%%
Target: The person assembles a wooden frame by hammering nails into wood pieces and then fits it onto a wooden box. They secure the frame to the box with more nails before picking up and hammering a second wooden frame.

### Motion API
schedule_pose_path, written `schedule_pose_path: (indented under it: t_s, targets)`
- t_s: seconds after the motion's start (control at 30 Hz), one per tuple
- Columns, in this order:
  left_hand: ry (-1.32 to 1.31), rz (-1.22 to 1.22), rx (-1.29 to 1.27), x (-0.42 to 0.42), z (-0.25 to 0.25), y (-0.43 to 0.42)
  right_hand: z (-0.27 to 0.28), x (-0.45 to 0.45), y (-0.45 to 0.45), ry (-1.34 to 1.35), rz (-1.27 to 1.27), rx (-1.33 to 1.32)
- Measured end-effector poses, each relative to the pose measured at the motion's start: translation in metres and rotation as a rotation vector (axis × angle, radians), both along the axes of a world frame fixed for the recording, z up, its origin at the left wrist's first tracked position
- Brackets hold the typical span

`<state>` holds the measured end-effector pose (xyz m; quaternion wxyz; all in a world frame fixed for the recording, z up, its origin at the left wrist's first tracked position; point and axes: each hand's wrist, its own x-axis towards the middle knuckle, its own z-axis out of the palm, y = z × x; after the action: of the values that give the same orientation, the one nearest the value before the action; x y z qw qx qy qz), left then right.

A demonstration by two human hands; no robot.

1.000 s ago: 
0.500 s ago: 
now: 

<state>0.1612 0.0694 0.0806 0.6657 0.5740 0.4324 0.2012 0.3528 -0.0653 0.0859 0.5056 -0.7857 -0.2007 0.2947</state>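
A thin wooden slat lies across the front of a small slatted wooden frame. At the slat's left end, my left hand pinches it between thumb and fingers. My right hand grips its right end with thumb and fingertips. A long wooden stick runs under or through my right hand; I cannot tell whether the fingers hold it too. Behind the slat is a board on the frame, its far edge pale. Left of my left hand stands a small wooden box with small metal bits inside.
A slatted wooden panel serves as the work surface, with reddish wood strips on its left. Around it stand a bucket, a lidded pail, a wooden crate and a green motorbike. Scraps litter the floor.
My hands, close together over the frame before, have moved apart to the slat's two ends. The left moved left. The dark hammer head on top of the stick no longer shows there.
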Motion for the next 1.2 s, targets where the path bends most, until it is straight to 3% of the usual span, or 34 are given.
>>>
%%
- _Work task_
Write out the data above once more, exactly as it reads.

- _The completed task_
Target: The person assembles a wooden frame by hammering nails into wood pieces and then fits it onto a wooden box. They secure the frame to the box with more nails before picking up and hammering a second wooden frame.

### Motion API
schedule_pose_path, written `schedule_pose_path: (indented under it: t_s, targets)`
- t_s: seconds after the motion's start (control at 30 Hz), one per tuple
- Columns, in this order:
  left_hand: ry (-1.32 to 1.31), rz (-1.22 to 1.22), rx (-1.29 to 1.27), x (-0.42 to 0.42), z (-0.25 to 0.25), y (-0.43 to 0.42)
  right_hand: z (-0.27 to 0.28), x (-0.45 to 0.45), y (-0.45 to 0.45), ry (-1.34 to 1.35), rz (-1.27 to 1.27), rx (-1.33 to 1.32)
- Measured end-effector poses, each relative to the pose measured at the motion's start: translation in metres and rotation as a rotation vector (axis × angle, radians), both along the axes of a world frame fixed for the recording, z up, its origin at the left wrist's first tracked position
- Brackets hold the typical span

`<state>` holds the measured end-effector pose (xyz m; quaternion wxyz; all in a world frame fixed for the recording, z up, its origin at the left wrist's first tracked position; point and axes: each hand's wrist, its own x-axis towards the middle knuckle, its own z-axis out of the palm, y = z × x; after the action: of the values that give the same orientation, the one nearest the value before the action; x y z qw qx qy qz), left then right.

A demonstration by two human hands; no robot.

1.000 s ago: 
0.500 s ago: 
now: 

<state>0.1612 0.0694 0.0806 0.6657 0.5740 0.4324 0.2012 0.3528 -0.0653 0.0859 0.5056 -0.7857 -0.2007 0.2947</state>
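A thin wooden slat lies across the front of a small slatted wooden frame. At the slat's left end, my left hand pinches it between thumb and fingers. My right hand grips its right end with thumb and fingertips. A long wooden stick runs under or through my right hand; I cannot tell whether the fingers hold it too. Behind the slat is a board on the frame, its far edge pale. Left of my left hand stands a small wooden box with small metal bits inside.
A slatted wooden panel serves as the work surface, with reddish wood strips on its left. Around it stand a bucket, a lidded pail, a wooden crate and a green motorbike. Scraps litter the floor.
My hands, close together over the frame before, have moved apart to the slat's two ends. The left moved left. The dark hammer head on top of the stick no longer shows there.
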Motion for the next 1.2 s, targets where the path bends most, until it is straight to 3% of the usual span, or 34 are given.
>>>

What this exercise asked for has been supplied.